◆ Problem statement:
For each line below that holds the word "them", make a copy.

Collected data entries
_ _ _ _

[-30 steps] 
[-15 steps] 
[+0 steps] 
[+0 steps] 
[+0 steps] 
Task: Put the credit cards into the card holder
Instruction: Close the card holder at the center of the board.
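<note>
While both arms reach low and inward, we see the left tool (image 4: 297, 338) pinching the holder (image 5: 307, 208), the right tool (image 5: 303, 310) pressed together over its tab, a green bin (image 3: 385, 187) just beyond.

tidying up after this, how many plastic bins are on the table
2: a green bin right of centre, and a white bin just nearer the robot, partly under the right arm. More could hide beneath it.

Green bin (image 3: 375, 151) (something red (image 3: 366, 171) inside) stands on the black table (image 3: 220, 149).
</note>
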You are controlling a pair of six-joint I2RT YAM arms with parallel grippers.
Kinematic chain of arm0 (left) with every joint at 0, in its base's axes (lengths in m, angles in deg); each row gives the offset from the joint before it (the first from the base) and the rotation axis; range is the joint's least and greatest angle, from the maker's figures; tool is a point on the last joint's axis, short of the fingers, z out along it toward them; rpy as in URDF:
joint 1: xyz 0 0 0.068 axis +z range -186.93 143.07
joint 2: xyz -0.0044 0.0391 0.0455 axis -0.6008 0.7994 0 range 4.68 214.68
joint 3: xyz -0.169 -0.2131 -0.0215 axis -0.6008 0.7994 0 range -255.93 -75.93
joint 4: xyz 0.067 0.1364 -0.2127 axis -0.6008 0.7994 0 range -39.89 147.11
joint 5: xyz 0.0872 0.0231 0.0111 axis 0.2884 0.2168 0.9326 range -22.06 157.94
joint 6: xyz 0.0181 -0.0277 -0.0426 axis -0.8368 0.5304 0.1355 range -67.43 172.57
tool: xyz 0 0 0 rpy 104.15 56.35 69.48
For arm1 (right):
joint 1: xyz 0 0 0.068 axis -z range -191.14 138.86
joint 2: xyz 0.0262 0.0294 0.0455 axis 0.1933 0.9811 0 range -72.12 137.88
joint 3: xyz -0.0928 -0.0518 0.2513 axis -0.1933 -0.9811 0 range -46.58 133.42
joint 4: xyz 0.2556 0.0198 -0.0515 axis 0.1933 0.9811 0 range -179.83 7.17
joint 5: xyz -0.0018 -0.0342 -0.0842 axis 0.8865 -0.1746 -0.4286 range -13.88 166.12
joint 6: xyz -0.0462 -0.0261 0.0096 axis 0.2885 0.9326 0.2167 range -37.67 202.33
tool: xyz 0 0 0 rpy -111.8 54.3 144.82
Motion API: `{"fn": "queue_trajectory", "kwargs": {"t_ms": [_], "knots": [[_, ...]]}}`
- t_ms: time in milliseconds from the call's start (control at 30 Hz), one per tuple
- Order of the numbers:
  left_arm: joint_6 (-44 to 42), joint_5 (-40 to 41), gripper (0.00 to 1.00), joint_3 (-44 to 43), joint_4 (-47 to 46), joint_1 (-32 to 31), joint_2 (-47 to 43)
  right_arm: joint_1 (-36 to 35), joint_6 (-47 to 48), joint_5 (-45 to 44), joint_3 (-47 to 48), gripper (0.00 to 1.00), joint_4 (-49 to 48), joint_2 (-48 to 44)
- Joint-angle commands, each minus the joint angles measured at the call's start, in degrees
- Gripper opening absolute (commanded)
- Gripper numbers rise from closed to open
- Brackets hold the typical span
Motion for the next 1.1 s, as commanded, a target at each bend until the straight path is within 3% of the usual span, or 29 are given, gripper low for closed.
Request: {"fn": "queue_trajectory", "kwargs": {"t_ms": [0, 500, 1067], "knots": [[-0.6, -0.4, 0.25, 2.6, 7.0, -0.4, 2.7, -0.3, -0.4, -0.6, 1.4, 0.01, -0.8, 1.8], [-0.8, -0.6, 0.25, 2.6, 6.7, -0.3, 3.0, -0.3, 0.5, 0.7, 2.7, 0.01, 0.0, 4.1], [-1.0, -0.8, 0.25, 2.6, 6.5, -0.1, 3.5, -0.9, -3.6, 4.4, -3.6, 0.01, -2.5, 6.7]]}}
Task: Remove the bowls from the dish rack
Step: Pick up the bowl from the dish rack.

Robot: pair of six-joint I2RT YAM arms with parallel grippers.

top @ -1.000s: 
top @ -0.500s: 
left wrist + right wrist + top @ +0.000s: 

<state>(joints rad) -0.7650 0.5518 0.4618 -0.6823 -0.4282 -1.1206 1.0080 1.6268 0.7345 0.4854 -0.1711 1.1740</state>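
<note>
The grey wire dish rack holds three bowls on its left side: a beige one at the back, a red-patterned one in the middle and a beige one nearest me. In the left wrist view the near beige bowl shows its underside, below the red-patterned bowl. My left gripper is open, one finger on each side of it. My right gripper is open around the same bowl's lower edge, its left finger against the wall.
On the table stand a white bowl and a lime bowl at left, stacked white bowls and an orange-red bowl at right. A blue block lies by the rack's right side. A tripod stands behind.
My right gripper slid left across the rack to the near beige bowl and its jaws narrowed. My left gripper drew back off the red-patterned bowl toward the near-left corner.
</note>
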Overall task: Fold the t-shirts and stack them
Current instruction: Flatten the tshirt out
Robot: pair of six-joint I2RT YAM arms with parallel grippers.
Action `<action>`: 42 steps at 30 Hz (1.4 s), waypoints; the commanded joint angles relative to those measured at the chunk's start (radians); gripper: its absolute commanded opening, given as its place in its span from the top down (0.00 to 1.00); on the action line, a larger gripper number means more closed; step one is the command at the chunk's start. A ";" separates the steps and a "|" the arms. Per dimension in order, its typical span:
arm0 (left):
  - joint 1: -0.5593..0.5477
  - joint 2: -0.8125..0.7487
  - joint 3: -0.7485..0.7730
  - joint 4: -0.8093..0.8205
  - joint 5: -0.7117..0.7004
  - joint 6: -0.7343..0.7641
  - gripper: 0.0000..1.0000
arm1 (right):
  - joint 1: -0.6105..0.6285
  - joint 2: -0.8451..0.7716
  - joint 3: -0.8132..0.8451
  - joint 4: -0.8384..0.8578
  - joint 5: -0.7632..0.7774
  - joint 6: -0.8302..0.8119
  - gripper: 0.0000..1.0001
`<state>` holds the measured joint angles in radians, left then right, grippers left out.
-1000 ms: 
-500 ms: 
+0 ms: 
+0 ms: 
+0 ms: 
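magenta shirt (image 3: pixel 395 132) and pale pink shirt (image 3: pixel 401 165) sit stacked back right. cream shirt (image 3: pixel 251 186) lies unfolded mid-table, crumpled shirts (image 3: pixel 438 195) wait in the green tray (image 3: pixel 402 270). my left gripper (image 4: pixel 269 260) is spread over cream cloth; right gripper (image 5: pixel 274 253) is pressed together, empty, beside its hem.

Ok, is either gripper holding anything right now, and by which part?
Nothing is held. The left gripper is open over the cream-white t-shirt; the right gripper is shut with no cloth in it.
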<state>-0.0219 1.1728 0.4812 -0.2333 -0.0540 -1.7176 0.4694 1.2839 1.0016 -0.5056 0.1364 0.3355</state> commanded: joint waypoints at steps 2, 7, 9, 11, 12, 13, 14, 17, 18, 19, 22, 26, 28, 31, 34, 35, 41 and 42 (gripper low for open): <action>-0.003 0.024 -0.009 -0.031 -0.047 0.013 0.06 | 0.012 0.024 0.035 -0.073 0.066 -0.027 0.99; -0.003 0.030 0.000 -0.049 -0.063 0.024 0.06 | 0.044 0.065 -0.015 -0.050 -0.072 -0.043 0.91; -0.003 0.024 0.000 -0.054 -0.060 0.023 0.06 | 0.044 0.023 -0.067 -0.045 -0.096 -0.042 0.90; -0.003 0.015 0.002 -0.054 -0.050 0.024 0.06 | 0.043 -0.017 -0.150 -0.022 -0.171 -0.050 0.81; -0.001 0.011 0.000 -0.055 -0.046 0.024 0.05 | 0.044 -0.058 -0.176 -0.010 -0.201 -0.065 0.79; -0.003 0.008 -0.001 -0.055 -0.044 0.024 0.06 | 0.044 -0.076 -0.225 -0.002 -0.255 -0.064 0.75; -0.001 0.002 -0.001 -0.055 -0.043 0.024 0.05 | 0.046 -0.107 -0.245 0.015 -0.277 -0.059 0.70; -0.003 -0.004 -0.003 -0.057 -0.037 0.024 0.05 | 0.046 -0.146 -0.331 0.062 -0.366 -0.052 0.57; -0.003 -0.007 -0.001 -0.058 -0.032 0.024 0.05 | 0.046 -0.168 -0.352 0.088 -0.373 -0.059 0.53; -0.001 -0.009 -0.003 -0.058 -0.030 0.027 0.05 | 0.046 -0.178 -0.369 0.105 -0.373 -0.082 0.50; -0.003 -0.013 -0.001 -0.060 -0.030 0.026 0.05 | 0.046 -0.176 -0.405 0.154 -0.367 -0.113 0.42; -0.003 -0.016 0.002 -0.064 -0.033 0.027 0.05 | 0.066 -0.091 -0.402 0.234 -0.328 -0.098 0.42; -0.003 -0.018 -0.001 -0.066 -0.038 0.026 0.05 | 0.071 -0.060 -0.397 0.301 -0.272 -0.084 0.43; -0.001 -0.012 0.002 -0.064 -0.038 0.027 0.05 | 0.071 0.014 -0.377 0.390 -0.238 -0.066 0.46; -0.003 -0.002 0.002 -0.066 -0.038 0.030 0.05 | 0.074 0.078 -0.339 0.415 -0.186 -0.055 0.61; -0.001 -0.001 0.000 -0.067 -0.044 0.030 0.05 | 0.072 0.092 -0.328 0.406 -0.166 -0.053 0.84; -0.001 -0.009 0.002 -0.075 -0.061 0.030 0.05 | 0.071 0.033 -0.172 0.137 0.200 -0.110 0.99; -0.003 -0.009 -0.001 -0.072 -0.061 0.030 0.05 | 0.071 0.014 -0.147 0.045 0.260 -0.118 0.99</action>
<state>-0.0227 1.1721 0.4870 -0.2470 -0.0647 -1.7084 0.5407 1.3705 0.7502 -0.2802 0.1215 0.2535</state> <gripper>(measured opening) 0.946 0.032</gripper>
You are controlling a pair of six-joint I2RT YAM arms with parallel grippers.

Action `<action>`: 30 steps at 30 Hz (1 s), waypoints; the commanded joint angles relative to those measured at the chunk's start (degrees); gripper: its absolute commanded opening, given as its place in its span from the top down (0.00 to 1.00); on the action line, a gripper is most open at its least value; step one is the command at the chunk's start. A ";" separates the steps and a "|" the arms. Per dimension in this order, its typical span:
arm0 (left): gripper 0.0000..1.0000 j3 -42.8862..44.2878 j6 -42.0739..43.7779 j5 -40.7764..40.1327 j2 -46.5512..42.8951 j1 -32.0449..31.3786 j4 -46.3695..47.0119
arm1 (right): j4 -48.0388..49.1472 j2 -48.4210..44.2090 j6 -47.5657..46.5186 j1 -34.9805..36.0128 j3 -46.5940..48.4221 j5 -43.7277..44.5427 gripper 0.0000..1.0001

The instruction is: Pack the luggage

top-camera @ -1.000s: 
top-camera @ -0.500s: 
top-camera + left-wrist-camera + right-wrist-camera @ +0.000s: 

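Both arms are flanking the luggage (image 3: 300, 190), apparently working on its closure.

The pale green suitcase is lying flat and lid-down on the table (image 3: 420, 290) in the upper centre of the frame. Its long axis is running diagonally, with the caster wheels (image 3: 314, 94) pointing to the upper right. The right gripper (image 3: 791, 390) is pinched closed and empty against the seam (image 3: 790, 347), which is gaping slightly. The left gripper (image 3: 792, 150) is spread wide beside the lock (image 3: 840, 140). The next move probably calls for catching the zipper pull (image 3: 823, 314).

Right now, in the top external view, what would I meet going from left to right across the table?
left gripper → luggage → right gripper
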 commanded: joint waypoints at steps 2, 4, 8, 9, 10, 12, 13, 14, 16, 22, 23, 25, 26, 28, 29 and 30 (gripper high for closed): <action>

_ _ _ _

◆ Exercise output:
Kinematic chain of arm0 (left) with every joint at 0, in its base's axes (lengths in m, angles in deg); each row gives the offset from the joint before it (the first from the base) and the rotation axis; range is the joint's least and greatest angle, from the maker's figures; tool is a point on the last joint's axis, short of the fingers, z out along it toward them; rpy as in URDF:
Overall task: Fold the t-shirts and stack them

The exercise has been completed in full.